Your objective:
Transcribe, word for word and without additions, each line below from the one containing "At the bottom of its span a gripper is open" through the one containing "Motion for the", both ends included.

Source material:
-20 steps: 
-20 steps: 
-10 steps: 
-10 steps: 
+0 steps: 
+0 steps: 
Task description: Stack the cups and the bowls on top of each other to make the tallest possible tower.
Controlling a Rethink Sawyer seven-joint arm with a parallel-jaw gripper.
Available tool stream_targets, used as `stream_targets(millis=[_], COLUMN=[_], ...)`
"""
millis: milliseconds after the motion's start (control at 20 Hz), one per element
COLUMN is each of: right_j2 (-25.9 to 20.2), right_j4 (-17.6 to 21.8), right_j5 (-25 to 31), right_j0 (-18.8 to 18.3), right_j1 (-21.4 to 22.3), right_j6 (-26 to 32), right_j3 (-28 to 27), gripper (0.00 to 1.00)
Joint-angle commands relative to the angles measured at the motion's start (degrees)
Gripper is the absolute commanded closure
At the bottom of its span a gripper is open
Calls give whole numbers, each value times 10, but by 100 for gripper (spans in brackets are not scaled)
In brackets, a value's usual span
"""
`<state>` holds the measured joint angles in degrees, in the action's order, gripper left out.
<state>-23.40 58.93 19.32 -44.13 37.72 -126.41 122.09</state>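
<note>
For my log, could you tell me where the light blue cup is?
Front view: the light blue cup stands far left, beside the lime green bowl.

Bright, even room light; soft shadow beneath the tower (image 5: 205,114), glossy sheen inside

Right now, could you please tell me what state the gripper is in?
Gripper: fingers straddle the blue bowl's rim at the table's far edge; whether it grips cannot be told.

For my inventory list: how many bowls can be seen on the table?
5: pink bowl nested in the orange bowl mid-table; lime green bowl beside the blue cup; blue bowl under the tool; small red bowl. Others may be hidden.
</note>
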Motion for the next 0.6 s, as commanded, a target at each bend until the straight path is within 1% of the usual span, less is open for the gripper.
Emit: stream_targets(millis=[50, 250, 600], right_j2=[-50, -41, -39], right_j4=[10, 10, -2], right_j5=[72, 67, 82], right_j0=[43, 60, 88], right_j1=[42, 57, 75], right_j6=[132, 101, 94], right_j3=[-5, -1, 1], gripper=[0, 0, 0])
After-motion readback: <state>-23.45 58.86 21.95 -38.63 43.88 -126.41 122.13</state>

Answer box:
At the bottom of its span a gripper is open
Calls give whole numbers, each value times 10, but by 100 for gripper (spans in brackets are not scaled)
In brackets, a value's usual span
"""
`<state>` holds the measured joint angles in degrees, in the action's order, gripper left out.
<state>-23.40 58.93 19.32 -44.13 37.72 -126.41 122.09</state>
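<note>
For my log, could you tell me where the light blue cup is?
Front view: the light blue cup stands far left, beside the lime green bowl.

Bright, even room light; soft shadow beneath the tower (image 5: 205,114), glossy sheen inside

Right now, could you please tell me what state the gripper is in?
Gripper: fingers straddle the blue bowl's rim at the table's far edge; whether it grips cannot be told.

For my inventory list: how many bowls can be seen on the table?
5: pink bowl nested in the orange bowl mid-table; lime green bowl beside the blue cup; blue bowl under the tool; small red bowl. Others may be hidden.
</note>
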Motion for the next 0.6 s, as commanded, a target at each bend until the straight path is within 1% of the usual span, less is open for the gripper.

This answer requires no additional content.